“Tutto si può perdonare ad un cantante, tranne il cantare senza sentimento” afferma convinto St. Clair (Hugh Grant), manager e marito dell’ereditiera Florence Foster Jenkins (Meryl Streep), generosa mecenate alla quale molto si può rimproverare, ma di certo non l’entusiastica passione che anima i suoi vocalizzi. Florence, amante della lirica e fervida sostenitrice della scena musicale newyorkese, guarda il mondo della musica con gli occhi scintillanti di un bambini incollato alla vetrine di un negozio di giocattoli. Prende lezioni di piano dal miglior insegnante del Metropolitan Open House e sogna il giorno in cui si ammalierà il pubblico come Lily Pons e riempirà il Carnegie Hall come Sinatra. Ma come tutte le più struggenti storie d’amore, quello tra lei e la lirica è un sentimento non corrisposto. Convinta delle sue dote canori, e cullata dal marito e da chi la circonda in questa illusione, Florence è in realtà incredibilmente stonata.
Stephen Frears con Florence Foster Jenkins ci presenta un film sul potere dell’immaginazione, sulla cecità delle passioni e sui gesti d’affetto – a volte al limite del ridicolo – che si compiono per supportare chi si ama. Tratto da una storia vera, la pellicola trasporta in un mondo in cui Florence è interprete e spettatrice allo stesso tempo: è protagonista delle sue performance, degli show che organizza, ma è l’inconsapevole referente di una farsa messa in scena solo per i suoi occhi, per conservare le sue illusioni.
Sono molte le note stonate della pellicola, soprattutto nello scioglimento finale. Nel complesso, Frears si poggia su una sceneggiatura, scritta da Nicholas Martin, che avrebbe potuto essere molto più sarcastica e divertente, e che invece affida le risate solo alle espressioni di Simon Helberg (The Big Bang Theory) e all’assurda ed ingenua convinzione della protagonista della sua bravura.

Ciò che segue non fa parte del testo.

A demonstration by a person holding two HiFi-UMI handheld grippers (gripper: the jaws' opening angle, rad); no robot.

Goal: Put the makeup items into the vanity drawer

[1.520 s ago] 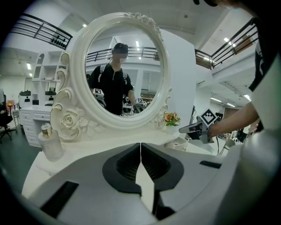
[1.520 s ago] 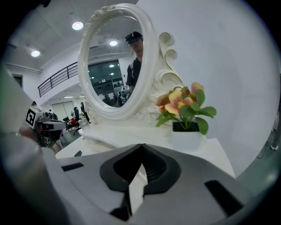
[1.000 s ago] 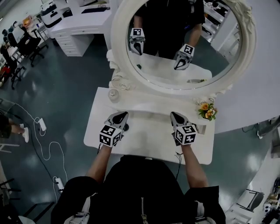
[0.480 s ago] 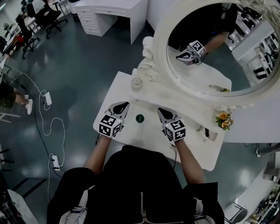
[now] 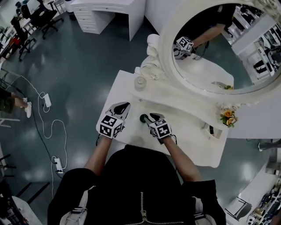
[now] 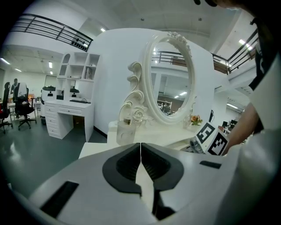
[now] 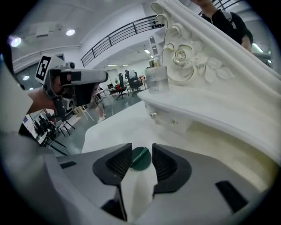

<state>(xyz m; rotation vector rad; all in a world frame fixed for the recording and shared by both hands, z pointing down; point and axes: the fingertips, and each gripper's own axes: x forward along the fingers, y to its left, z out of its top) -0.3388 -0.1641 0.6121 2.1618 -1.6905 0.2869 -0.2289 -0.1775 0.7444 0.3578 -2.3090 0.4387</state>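
Pick-up step: right gripper [image 5: 149, 117], jaws just opened, straddles green compact [image 7: 140, 158], ungripped; next, close. Left gripper [image 5: 122, 107] jaws together, empty

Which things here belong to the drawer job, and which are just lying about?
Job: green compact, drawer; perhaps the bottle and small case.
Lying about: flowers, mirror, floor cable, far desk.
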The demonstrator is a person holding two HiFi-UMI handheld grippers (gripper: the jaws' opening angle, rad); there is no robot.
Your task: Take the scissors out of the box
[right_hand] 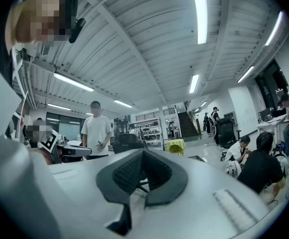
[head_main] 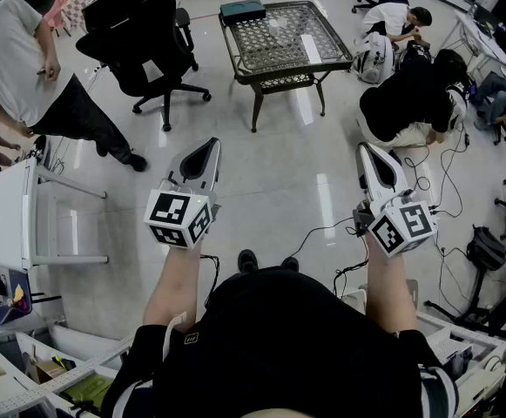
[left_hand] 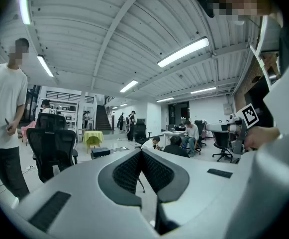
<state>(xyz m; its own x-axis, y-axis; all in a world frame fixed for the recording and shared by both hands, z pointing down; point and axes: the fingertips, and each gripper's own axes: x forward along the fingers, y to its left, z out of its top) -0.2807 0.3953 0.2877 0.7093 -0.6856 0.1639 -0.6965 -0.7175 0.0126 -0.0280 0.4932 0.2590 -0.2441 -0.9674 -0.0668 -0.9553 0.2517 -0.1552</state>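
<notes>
— Black shirt (head_main: 279, 347) and two bare forearms (head_main: 176, 290) fill the bottom of the head view, right under the camera. What lies beyond them?

— Mostly shiny, pale floor (head_main: 279, 172). At its far side stands a metal table (head_main: 292, 78) with a lattice top, and a black office chair (head_main: 144, 37) stands to its left. A person in a white shirt (head_main: 13, 59) stands at the left edge of the view. Other people (head_main: 409, 103) crouch at the right among cables (head_main: 444, 181).

— And the grippers?

— The person holds both out over the floor, roughly level and well apart from each other. The left gripper (head_main: 205, 151) has its jaws pressed together, tips meeting, with nothing between them. Its own view shows only the room past the closed tips. The right gripper (head_main: 370, 159) is the same: jaws together and empty.

— Where are the scissors?

— No scissors show in any view. A dark flat box (head_main: 242, 10) lies at the far left corner of the table top, and a white strip (head_main: 311, 49) lies nearer its right edge. Whether that is the box meant cannot be told from here, and its inside is not visible.

— So how far along is the task?

— By the look of it, nothing is done yet. Neither gripper is near any box, and both are empty. What seems left is everything: reach the box, spread one gripper's jaws, find the scissors inside, grip them and lift them out.
</notes>
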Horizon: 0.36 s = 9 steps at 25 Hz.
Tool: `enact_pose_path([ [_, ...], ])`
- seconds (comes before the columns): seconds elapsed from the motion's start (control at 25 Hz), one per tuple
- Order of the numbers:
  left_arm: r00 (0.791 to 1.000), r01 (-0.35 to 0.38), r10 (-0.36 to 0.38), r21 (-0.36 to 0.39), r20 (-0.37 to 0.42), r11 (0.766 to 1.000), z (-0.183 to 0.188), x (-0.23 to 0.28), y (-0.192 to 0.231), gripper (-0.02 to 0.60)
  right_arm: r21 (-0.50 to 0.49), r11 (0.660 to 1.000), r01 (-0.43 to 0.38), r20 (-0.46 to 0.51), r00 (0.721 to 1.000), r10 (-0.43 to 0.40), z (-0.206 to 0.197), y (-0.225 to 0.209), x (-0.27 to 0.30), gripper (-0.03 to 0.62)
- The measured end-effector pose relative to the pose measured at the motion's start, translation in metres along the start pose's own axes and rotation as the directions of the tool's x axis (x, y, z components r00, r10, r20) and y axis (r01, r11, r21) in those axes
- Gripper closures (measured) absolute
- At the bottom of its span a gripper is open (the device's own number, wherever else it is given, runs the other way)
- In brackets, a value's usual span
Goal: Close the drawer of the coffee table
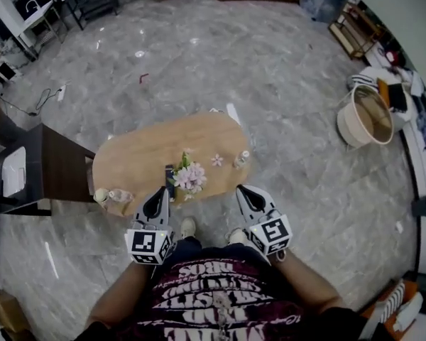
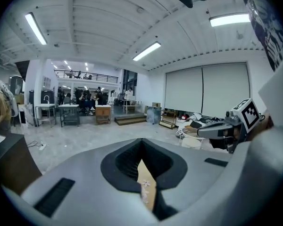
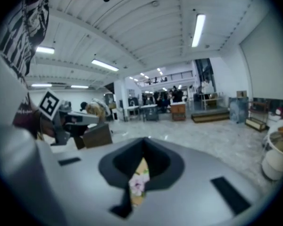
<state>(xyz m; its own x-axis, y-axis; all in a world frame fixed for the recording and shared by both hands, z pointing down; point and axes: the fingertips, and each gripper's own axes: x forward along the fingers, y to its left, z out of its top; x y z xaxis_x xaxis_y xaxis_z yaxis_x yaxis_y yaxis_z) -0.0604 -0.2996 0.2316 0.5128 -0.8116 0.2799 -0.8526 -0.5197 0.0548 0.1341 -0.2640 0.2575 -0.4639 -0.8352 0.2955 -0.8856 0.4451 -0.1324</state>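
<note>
The oval wooden coffee table [image 1: 145, 158] stands on the floor in front of the person's feet in the head view. No open drawer shows on it from here; a pale edge [image 1: 232, 112] sticks out at its far end, and I cannot tell what it is. My left gripper [image 1: 158, 192] and right gripper [image 1: 243, 190] hang side by side above the table's near edge, both shut with nothing in them. In the left gripper view the jaws [image 2: 142, 142] meet, and a sliver of tabletop shows below them. In the right gripper view the jaws [image 3: 144, 142] are shut too.
A vase of pink flowers [image 1: 189, 176], a small bottle [image 1: 241, 160] and little figurines [image 1: 110, 196] sit on the tabletop. A dark cabinet [image 1: 57, 165] stands close to the table's left end. A round basket [image 1: 366, 116] is far right on the grey marble floor [image 1: 284, 69].
</note>
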Motion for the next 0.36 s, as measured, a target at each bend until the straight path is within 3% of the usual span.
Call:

Come Florence, il film è splendente ed accattivante nella confezione, grazie alle scenografie di Alan MacDonald e i costumi di Consolata Boyle (che già avevano lavorato con Frears in The Queen e Philomena), ma povero nei contenuti. Però, sempre come la protagonista, ha un grande cuore e una dolcezza contagiosa che, alla fine, ti spinge ad applaudire.